## ASSIGNED TASK
Starting at the line that contains "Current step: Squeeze", write out each line exactly through the last one in the material below, and nothing more; omit all pictures.

## ENTRIES SHOWN
╔══
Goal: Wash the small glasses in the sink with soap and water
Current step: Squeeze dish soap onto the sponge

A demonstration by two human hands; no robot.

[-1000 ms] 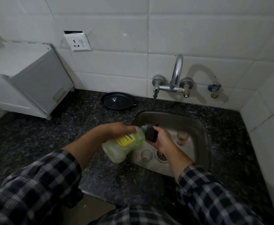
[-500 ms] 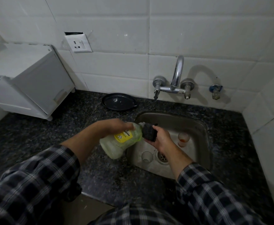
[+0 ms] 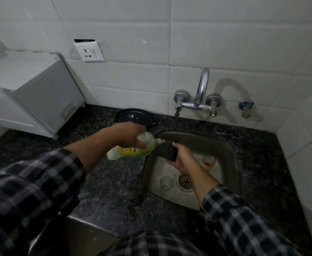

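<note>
My left hand (image 3: 128, 134) grips a green soap bottle (image 3: 133, 149) with a yellow label, tipped on its side with the nozzle pointing right. The nozzle touches a dark scrubbing sponge (image 3: 167, 151) held in my right hand (image 3: 182, 159) over the steel sink (image 3: 227, 145). Two small glasses stand in the basin: a clear one (image 3: 166, 182) at the front left by the drain, and one with an orange residue (image 3: 208, 161) at the right, just beyond my right hand.
A chrome wall tap (image 3: 202, 93) hangs over the sink's back edge, no water running. A dark pan (image 3: 135, 117) sits on the black granite counter (image 3: 114, 182) behind my left hand. A white appliance (image 3: 31, 97) stands at the left; white tiled walls close the right side.
The bottle has tipped further, its base rising and its nozzle staying on the sponge. Both hands kept their grip; the view has shifted slightly.
</note>
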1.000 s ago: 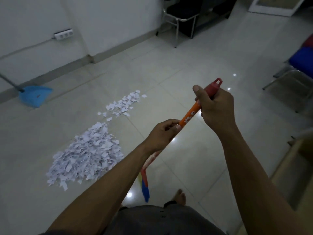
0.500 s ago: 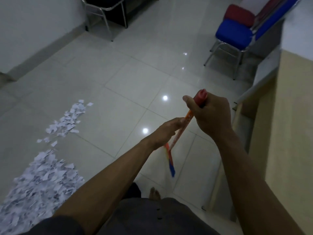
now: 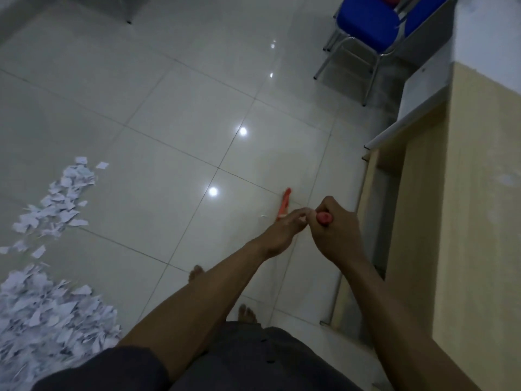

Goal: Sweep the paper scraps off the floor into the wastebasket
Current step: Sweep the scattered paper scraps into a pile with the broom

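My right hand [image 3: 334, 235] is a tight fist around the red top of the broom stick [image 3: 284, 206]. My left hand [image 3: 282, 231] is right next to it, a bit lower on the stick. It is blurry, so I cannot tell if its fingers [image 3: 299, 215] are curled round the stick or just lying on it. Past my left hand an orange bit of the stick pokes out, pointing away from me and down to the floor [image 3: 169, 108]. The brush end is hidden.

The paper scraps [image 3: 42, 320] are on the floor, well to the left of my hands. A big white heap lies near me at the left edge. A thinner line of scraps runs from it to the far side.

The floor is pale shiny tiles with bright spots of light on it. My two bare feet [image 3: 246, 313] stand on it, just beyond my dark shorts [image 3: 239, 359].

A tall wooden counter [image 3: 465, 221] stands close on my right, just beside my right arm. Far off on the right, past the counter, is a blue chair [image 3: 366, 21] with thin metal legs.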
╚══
## ANSWER SECTION
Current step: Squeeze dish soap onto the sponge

A demonstration by two human hands; no robot.

[-1000 ms] 
[-500 ms] 
[+0 ms] 

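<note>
My left hand (image 3: 128, 134) grips a green soap bottle (image 3: 133, 149) with a yellow label, tipped on its side with the nozzle pointing right. The nozzle touches a dark scrubbing sponge (image 3: 167, 151) held in my right hand (image 3: 182, 159) over the steel sink (image 3: 227, 145). Two small glasses stand in the basin: a clear one (image 3: 166, 182) at the front left by the drain, and one with an orange residue (image 3: 208, 161) at the right, just beyond my right hand.
A chrome wall tap (image 3: 202, 93) hangs over the sink's back edge, no water running. A dark pan (image 3: 135, 117) sits on the black granite counter (image 3: 114, 182) behind my left hand. A white appliance (image 3: 31, 97) stands at the left; white tiled walls close the right side.
The bottle has tipped further, its base rising and its nozzle staying on the sponge. Both hands kept their grip; the view has shifted slightly.
</note>
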1.000 s ago: 
0.500 s ago: 
now: 

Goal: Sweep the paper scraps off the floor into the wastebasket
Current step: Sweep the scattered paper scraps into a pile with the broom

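My right hand [image 3: 334, 235] is a tight fist around the red top of the broom stick [image 3: 284, 206]. My left hand [image 3: 282, 231] is right next to it, a bit lower on the stick. It is blurry, so I cannot tell if its fingers [image 3: 299, 215] are curled round the stick or just lying on it. Past my left hand an orange bit of the stick pokes out, pointing away from me and down to the floor [image 3: 169, 108]. The brush end is hidden.

The paper scraps [image 3: 42, 320] are on the floor, well to the left of my hands. A big white heap lies near me at the left edge. A thinner line of scraps runs from it to the far side.

The floor is pale shiny tiles with bright spots of light on it. My two bare feet [image 3: 246, 313] stand on it, just beyond my dark shorts [image 3: 239, 359].

A tall wooden counter [image 3: 465, 221] stands close on my right, just beside my right arm. Far off on the right, past the counter, is a blue chair [image 3: 366, 21] with thin metal legs.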

Nothing more remains to be added to this answer.